Director: Denis Villeneuve
Stars: Amy Adams, Jeremy Renner
4 (out of 5) Globes
They arrive à la the no-goodnik E.T.s in “Independence Day.” One day there they all are: a fleet of ships from another world that look like floating contact lenses, hanging over a dozen-or-so key locations across our planet. Maybe their inhabitants are only playing nice before annihilating us, like the cheeky destructos of “Mars Attacks!” But the film’s tone assures us that’s unlikely. Brainy yet expensive, “Arrival” flaunts its hope to be more like “Close Encounters of the Third Kind”: slow, measured and filled with moments where the audience is supposed to collectively hush, open their jaws in unison and go awe.
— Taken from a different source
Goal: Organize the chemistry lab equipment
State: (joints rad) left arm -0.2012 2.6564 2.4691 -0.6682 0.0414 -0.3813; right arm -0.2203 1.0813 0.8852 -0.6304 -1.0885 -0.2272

It’s not, however, as gee-whiz as “Close Encounters” — but then, this is 2016. Turns out our alien visitors have come to talk. Thing is, neither side knows how to do that. Because it’s been released into the Age of Trump, our hero, of course, is a linguist. Amy Adams plays Dr. Louise Banks, awoken in the middle of the night and plucked from her boring job of teaching classes and writing books to play global savior. Teamed with a scientist (Jeremy Renner), the two are tasked with figuring what the hell our new guests, who look like hands with tentacles for fingers, are trying to say. That involves decoding not their speech, which sounds like an army of didgeridoos, but their written language: circular splotches that resemble a marriage of Rorschach tests with Spirograph doodles.
Yes, “Arrival” is the kind of $50 million sci-fi movie where our heroes debate the Sapir-Whorf theory of language. It’s also the kind of movie that doesn’t mention that by name. To the makers of “Arrival,” the portion of the audience that hates intelligence and experts and especially journalists might as well be the alien race: a group with whom they must divine an avenue of communication. It doesn’t dumb things down so much as find a way to make grammar arguments thrilling. A discussion of whether our potential alien overlords said “weapon” but actually might have meant “tool” is a lot more goosebumpy when humanity’s fate is in the balance. After all, the globe’s already tetchy, reliably short-sighted military powers are itching to pick a fight with an “enemy” who could probably flatten humanity like Godzilla would Bambi. (Insert another deflated Trump joke here.)